Here is another article devoted to shorter hours with 'good pay' with interesting historical references.
From the article
A right to free time
Shortening the working day and year, and making sure high-quality (well-paid, well-respected) part-time work is available, Gornick says, would do a lot to move the country toward gender equality. But it's incredibly difficult to raise the idea of less work in this country. “There's a tremendous valorization of long hours at work, it's such an American story. Even on the Left. The story is good people work huge numbers of hours for pay.”
Yet while the conversations in Warner and Sandler's pieces focus on a binary choice between being a good parent or being a parent at all, there are hints that a shorter workday wouldn't be unwelcome. Warner commented that the women she spoke to didn't miss the high-powered jobs they'd left; rather, they longed for a happy medium that sounds an awful lot like what Gornick is talking about—“intellectually stimulating, respectably paying, advancement-permitting part-time work” combined with time at home.
And the men interviewed by Warner, too, sounded like they would go in for less work. “Men want to say we’re more than a paycheck,” said the same husband who complained that his wife didn't spend enough time cleaning. “There has to be something more than going to work for 50 years and dying.” Warner closes with a call for just that—a gender-equitable movement for less work, flexible hours and “work-life balance” as an economic justice issue.

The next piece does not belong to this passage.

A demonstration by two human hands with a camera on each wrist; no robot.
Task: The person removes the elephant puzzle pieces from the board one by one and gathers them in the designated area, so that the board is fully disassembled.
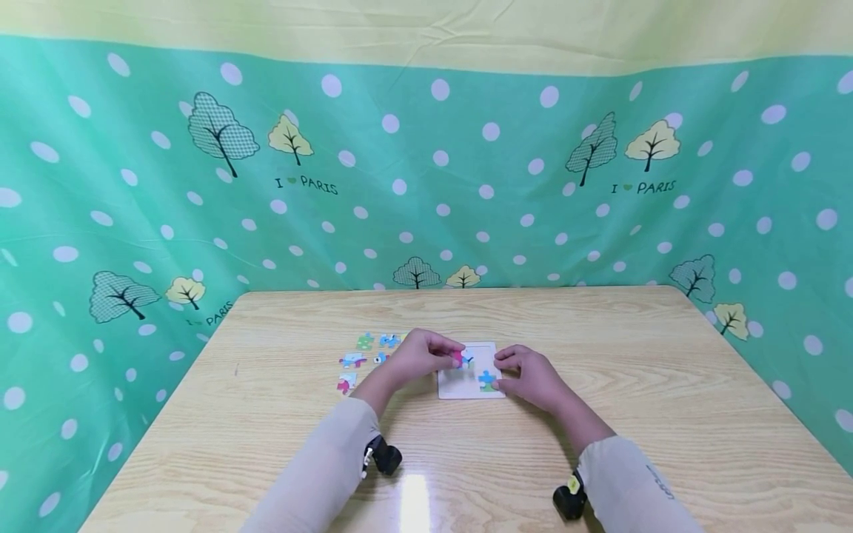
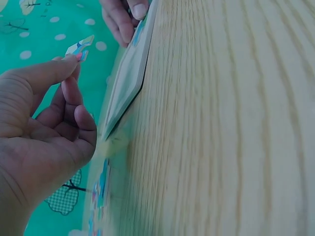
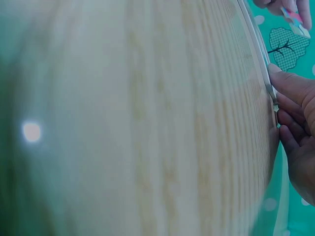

Of course, just having fewer hours at work doesn't guarantee that, as Gornick notes, women aren't going home to care for the kid while men go to the pub. But, she points out, “shorter hours for everyone should be a more egalitarian strategy, rather than crafting part-time work and hoping to get men to do it.”
To create real equality between men and women in the field of unpaid care work, Gornick says, there are three things we need to change. Public policy has to improve, employers need to be much less punitive of workers who need time off or flexible schedules (a recent study found that men were more likely to have their requests for flexible time granted), and people have to keep fighting gender stereotypes and the behavior patterns they influence.
I suggest that as part of that fight, we need to be willing to argue for leisure as a right, and as a feminist issue.
Duke professor Kathi Weeks makes this argument in The Problem With Work, which Peter Frase summarizes in a Jacobin magazine review: “Weeks is careful to reject calls for work time reduction premised on making more time for the family. Such arguments may contest the work ethic, but they do so only by reinforcing an equally pernicious family ethic. … Shorter hours, asserts Weeks, should be offered not as a prop to the traditional family but as 'a means of securing the time and space to forge alternatives to the present ideals and conditions of work and family life.' ”
In other words, it is not enough to assume that the family is a respite from work—we need something more.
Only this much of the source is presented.